--- Listed records Enclosed Below ---

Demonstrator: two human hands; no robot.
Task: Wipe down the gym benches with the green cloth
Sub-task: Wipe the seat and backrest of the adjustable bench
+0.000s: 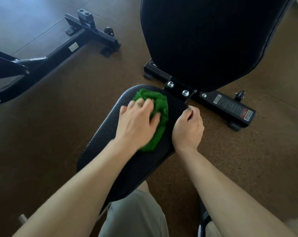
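Head view. The green cloth [155,117] was seen bunched on the far half of the seat pad [110,151], the black textured tabletop of the nearer bench, close to the gap below the raised backrest [213,40]. The left hand [138,124] was laid on top of the cloth, fingers spread and only lightly bent, pressing it flat to the pad; most of the cloth showed beyond and to the right of the fingers. The right hand [187,129] was curled over the pad's right edge, just beside the cloth, and appeared to steady the seat. The pad's long axis was seen to run from the person's lap away toward the backrest, tilted somewhat to the left; the cloth lay lengthwise along that axis. Fine droplets were visible on the pad's left margin. It was judged that the near half and left margin remained to be covered, so the next stroke would be drawn back along the long axis toward the body, by the left hand. A second bench frame [42,55] stood well apart on the floor [76,108] to the left.
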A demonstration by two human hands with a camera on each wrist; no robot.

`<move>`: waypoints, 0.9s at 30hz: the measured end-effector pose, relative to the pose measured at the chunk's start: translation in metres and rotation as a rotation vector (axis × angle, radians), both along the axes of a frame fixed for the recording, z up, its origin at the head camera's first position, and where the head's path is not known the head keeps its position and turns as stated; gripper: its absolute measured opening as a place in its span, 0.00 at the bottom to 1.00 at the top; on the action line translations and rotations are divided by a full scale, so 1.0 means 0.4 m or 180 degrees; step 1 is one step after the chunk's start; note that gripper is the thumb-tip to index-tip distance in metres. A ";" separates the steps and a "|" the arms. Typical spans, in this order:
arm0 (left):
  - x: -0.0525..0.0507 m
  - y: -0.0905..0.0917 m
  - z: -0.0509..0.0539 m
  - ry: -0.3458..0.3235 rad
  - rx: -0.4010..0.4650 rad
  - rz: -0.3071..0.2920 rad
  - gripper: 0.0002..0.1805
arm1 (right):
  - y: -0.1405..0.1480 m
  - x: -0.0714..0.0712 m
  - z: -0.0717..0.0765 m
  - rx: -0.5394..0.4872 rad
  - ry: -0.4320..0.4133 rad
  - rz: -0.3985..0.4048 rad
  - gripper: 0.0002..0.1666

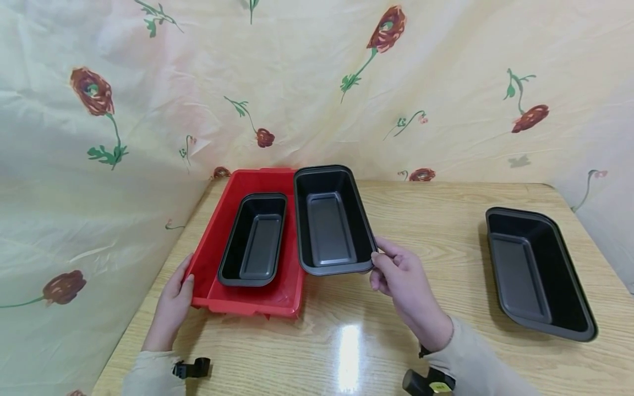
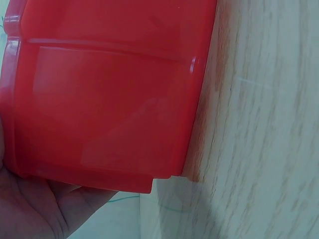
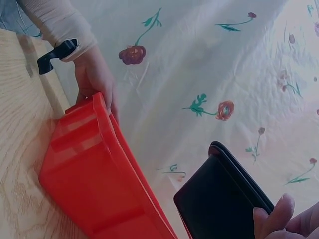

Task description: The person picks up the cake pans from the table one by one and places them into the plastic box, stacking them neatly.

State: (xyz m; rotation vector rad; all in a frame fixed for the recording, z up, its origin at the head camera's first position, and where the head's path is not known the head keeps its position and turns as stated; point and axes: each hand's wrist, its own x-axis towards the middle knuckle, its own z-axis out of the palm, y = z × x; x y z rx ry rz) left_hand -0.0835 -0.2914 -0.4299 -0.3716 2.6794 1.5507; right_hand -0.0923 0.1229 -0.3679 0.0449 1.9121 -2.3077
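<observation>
A red plastic bin point(image 1: 218, 231) stands at the left of the table, with one black loaf pan point(image 1: 261, 242) lying inside it. My left hand point(image 1: 173, 297) grips the bin's near left corner, thumb over the rim; the left wrist view shows the palm point(image 2: 30, 209) against the bin's outer wall. My right hand point(image 1: 406, 286) pinches the near right corner of a second loaf pan point(image 1: 329, 225), which is held up over the bin's right side. In the right wrist view this pan point(image 3: 219, 199) shows its dark outer side, and its lower part is cut off.
A third black loaf pan point(image 1: 525, 275) sits at the right of the wooden table point(image 1: 436, 220). Cloth printed with flowers point(image 1: 297, 82) hangs behind the table and along its left side. Light glares off the tabletop near the front.
</observation>
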 end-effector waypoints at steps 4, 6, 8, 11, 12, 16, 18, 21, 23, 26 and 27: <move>0.000 0.001 0.001 0.0015 0.0011 -0.0003 0.30 | -0.009 0.000 0.003 -0.0026 -0.0005 0.0010 0.27; 0.000 0.001 0.001 0.0021 0.0002 0.0003 0.30 | -0.014 -0.001 0.003 -0.0052 -0.0010 0.0020 0.28; 0.000 0.001 0.000 0.0022 -0.0004 0.0005 0.30 | -0.018 -0.003 0.004 -0.0083 -0.0007 0.0037 0.28; 0.000 0.001 -0.001 0.0021 -0.0006 -0.0002 0.30 | -0.024 -0.005 0.003 -0.0116 -0.0002 0.0078 0.27; 0.000 0.001 -0.001 0.0010 -0.0004 -0.0003 0.30 | -0.026 -0.005 0.003 -0.0120 -0.0008 0.0096 0.27; -0.001 -0.001 -0.002 -0.0009 0.0024 0.0000 0.30 | -0.039 -0.006 0.005 -0.0131 -0.0045 0.0131 0.27; -0.002 -0.001 -0.003 -0.0031 0.0042 0.0011 0.30 | -0.046 -0.007 0.005 -0.0143 -0.0068 0.0136 0.27; -0.002 -0.003 -0.004 -0.0033 0.0051 0.0011 0.30 | -0.056 -0.007 0.007 -0.0155 -0.0085 0.0142 0.27; -0.001 -0.002 -0.004 -0.0015 0.0042 0.0002 0.30 | -0.063 -0.007 0.007 -0.0156 -0.0090 0.0152 0.28; -0.001 -0.002 -0.003 0.0022 0.0027 -0.0016 0.30 | -0.073 -0.008 0.007 -0.0166 -0.0089 0.0181 0.28; -0.001 -0.002 -0.003 0.0030 0.0019 -0.0021 0.30 | -0.076 -0.007 0.008 -0.0166 -0.0085 0.0194 0.29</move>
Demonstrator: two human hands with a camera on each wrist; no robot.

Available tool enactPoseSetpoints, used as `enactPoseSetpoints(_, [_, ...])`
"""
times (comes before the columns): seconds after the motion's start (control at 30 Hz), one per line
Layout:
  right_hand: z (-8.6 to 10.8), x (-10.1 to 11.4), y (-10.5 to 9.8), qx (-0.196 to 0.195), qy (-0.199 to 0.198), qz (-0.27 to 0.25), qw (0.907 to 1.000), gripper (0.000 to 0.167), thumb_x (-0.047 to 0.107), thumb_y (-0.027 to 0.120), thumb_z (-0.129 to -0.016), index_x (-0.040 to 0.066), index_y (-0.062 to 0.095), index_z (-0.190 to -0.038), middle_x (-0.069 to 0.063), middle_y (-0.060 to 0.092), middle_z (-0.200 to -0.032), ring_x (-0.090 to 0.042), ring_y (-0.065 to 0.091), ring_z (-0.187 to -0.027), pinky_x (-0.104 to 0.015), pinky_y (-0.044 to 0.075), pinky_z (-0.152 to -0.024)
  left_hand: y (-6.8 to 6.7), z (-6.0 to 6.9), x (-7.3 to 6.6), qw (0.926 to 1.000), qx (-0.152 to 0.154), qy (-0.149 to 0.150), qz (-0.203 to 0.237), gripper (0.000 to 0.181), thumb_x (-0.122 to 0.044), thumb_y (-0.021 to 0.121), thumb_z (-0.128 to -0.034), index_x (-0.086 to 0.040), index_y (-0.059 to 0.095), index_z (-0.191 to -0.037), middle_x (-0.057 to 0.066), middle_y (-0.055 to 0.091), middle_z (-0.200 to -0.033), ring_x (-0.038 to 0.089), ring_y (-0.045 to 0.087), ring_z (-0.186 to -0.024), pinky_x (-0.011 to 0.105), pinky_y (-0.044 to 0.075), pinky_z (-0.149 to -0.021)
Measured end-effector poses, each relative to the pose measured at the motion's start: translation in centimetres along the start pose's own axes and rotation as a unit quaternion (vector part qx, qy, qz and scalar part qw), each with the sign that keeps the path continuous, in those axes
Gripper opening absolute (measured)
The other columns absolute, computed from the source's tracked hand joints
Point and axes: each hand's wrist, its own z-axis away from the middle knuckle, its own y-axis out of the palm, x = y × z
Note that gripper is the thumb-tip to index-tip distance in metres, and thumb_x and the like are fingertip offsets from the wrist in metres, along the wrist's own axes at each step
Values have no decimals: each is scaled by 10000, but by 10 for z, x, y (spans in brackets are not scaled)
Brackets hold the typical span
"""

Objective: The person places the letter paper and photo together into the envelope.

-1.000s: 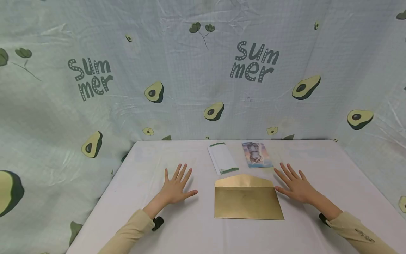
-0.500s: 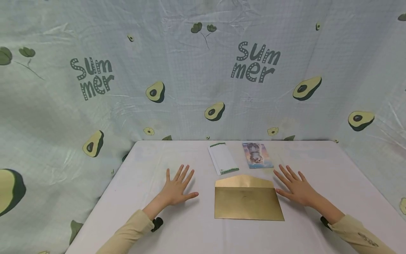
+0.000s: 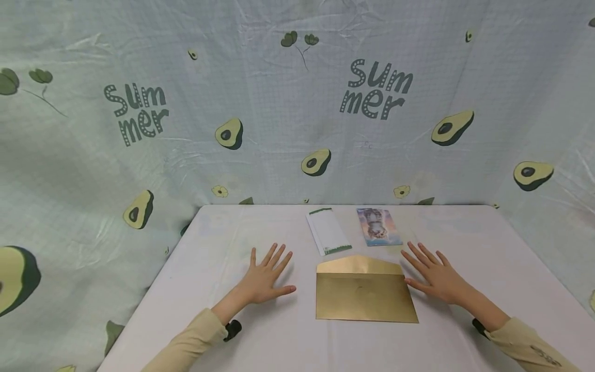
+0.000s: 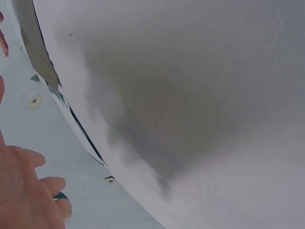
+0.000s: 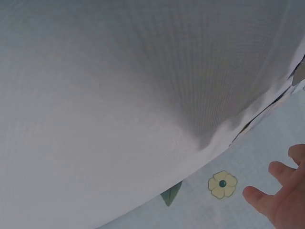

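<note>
A gold envelope point(image 3: 366, 297) lies on the white table with its pointed flap point(image 3: 360, 264) unfolded toward the back. To its left, my left hand point(image 3: 262, 281) has its fingers spread and holds nothing. My right hand point(image 3: 437, 279) is spread too, its fingertips close by the envelope's right edge; whether they touch it I cannot tell. Behind the envelope lies a white packet or card point(image 3: 329, 232) with green-patterned ends. Beside that is a colourful picture card point(image 3: 379, 227) with a grey furry animal on it. In the wrist views only parts of the left hand point(image 4: 28, 191) and right hand point(image 5: 286, 191) show.
The white table point(image 3: 223, 222) ends at a pale hanging cloth point(image 3: 269, 103) printed with avocados, flowers and "summer" lettering. A small black device point(image 3: 232, 329) sits at the left wrist, and another black device point(image 3: 479, 326) at the right.
My left hand has shifted slightly to the right, toward the envelope. The right hand has barely moved. Envelope and cards stay where they were; the whole view has shifted a little.
</note>
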Motion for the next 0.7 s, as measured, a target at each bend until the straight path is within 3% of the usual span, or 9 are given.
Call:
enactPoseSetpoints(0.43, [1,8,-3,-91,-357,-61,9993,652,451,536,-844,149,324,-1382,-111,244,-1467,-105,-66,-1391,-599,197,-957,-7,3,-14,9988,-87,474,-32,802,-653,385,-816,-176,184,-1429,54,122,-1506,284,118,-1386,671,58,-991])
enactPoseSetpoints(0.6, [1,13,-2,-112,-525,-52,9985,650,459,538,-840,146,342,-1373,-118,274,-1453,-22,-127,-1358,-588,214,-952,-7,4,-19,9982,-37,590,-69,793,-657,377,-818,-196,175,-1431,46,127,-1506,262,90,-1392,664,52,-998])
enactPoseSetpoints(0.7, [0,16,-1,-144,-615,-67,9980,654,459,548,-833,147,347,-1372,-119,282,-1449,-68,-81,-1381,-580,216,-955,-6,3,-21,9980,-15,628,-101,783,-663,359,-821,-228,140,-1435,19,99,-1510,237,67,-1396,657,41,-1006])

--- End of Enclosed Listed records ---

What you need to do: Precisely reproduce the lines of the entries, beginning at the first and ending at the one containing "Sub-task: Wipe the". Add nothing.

Exercise output:
Demonstrator: two human hands; no robot.
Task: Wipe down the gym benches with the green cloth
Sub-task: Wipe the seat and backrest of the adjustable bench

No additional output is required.